Circular orbits are stable if the effective potential has a minimum. Small perturbations lead to epicyclic oscillations. The condition for stability depends on the force law: gravity admits stable circular orbits while some power-law forces do not.
Your study of the effective potential in central-force problems gave you a powerful tool: the full three-dimensional problem of a particle in a central force field reduces to a one-dimensional problem in the radial coordinate, with an effective potential V_eff(r) = V(r) + L²/(2mr²). The centrifugal term L²/(2mr²) acts as a repulsive barrier at small r, and the combination with an attractive V(r) often produces a potential well — a minimum at some radius r₀. A particle sitting exactly at that minimum with the right angular momentum traces a perfectly circular orbit. Orbital stability asks: if you nudge that particle slightly, does it return toward r₀, oscillate around it, or fly away?
The stability criterion follows directly from the shape of V_eff. If r₀ is a minimum of V_eff — meaning d²V_eff/dr² > 0 at r₀ — then small radial displacements produce a restoring force, and the orbit is stable. The particle oscillates radially (epicyclic motion) while continuing to orbit, tracing a rosette-like path rather than a closed ellipse in general. If r₀ is a maximum of V_eff, any small perturbation grows: the orbit is unstable. This is exactly the same stability analysis you would apply to any potential energy curve in one dimension — local minima are stable equilibria, local maxima are unstable.
For the gravitational force F = -GMm/r², you can show that V_eff has a minimum for any value of angular momentum L ≠ 0, and that the effective potential is concave-up at that minimum. Circular orbits under gravity are stable, and small perturbations produce radial oscillations at the epicyclic frequency κ. For a gravitational potential, κ equals the orbital frequency Ω, which is why planetary orbits under pure Newtonian gravity close exactly: the radial oscillation period equals the orbital period, and the orbit returns to its starting point. This is a special property of the 1/r² force law — it produces closed elliptic orbits, as Bertrand's theorem formalizes.

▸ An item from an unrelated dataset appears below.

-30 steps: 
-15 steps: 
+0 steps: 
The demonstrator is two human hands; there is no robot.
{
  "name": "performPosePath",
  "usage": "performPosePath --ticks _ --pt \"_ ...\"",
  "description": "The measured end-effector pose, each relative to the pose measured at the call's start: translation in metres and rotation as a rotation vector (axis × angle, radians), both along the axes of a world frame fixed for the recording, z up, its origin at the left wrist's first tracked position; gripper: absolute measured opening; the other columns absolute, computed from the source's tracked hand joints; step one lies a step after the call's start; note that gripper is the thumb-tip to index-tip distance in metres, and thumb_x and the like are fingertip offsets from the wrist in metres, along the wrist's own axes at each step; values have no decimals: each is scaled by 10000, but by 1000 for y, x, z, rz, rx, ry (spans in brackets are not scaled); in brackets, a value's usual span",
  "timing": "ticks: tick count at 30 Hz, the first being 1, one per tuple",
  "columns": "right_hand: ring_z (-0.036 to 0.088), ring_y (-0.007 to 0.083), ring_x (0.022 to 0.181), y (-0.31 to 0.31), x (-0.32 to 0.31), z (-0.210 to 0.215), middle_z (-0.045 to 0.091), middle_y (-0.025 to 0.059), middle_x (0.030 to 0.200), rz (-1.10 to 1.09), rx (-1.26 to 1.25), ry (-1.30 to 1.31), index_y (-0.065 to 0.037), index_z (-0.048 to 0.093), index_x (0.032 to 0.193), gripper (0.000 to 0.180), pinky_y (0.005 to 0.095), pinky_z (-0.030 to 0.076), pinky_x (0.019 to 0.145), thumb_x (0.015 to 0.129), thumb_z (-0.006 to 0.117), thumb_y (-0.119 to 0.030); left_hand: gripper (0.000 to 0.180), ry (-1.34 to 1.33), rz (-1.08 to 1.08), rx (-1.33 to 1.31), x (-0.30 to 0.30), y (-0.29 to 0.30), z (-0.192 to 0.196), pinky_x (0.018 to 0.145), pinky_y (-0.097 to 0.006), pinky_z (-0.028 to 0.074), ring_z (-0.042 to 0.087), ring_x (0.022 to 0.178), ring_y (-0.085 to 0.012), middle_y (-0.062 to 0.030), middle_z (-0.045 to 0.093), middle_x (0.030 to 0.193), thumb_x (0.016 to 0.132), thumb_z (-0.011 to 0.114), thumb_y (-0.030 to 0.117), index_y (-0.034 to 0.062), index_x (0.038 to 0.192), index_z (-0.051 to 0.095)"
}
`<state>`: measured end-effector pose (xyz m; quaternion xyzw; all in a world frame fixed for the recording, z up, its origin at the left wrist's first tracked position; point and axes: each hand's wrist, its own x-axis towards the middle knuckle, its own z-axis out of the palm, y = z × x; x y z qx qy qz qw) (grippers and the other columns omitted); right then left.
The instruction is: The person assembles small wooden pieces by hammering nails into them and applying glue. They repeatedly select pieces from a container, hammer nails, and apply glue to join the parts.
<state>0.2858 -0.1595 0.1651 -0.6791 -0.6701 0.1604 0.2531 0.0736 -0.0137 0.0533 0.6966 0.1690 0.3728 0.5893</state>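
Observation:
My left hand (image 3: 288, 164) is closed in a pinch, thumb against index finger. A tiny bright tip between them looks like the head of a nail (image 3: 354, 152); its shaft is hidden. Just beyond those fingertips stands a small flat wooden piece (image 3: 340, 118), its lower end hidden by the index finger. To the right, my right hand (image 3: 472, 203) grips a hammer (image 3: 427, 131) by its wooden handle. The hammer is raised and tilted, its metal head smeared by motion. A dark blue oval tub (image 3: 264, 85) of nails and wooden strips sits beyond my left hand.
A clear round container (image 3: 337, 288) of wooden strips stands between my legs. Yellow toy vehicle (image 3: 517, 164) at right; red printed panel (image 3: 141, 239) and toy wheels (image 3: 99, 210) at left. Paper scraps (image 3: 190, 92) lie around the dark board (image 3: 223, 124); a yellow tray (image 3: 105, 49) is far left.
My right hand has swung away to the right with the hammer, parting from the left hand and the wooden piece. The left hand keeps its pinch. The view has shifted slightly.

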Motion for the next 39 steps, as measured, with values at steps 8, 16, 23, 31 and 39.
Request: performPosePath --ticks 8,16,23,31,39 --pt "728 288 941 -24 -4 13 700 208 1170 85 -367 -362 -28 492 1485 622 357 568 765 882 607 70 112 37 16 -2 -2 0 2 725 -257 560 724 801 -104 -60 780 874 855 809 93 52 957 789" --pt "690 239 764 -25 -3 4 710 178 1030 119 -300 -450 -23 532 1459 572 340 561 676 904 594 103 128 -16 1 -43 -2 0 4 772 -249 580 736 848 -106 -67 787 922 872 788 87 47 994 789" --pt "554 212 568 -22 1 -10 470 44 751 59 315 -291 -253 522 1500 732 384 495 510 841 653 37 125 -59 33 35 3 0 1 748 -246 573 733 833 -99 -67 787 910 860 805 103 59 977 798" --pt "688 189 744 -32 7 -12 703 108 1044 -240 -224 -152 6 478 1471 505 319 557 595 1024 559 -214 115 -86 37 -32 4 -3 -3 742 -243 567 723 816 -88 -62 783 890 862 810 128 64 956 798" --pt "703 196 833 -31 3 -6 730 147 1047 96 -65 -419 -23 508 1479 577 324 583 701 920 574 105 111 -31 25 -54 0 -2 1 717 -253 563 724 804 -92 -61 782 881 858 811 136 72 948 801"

For a general power-law force F = -kr^n, the stability condition becomes a constraint on n. You can derive from the effective potential that circular orbits are stable only if n > -3 — equivalently, the force must not fall off faster than 1/r³. Gravity (n = -2) comfortably satisfies this. A hypothetical force that decayed as 1/r⁴ would not: circular orbits would be unstable and any small perturbation would send the particle spiraling inward or outward. This explains why the specific power of gravity is not arbitrary from the perspective of stable planetary systems — slightly different force laws would not permit the ordered, persistent orbits we observe.
Perturbation analysis here is a microcosm of a general technique in classical mechanics and beyond: find the equilibrium, expand around it to second order, identify whether the quadratic term is positive (restoring) or negative (destabilizing), and compute the frequency of small oscillations. The same method applies to the stability of Lagrange points in the three-body problem, to the stability of fluid flow (Rayleigh's criterion), and to the small oscillations of any physical system around equilibrium. Mastering it for orbits gives you the template for all of those more complex analyses.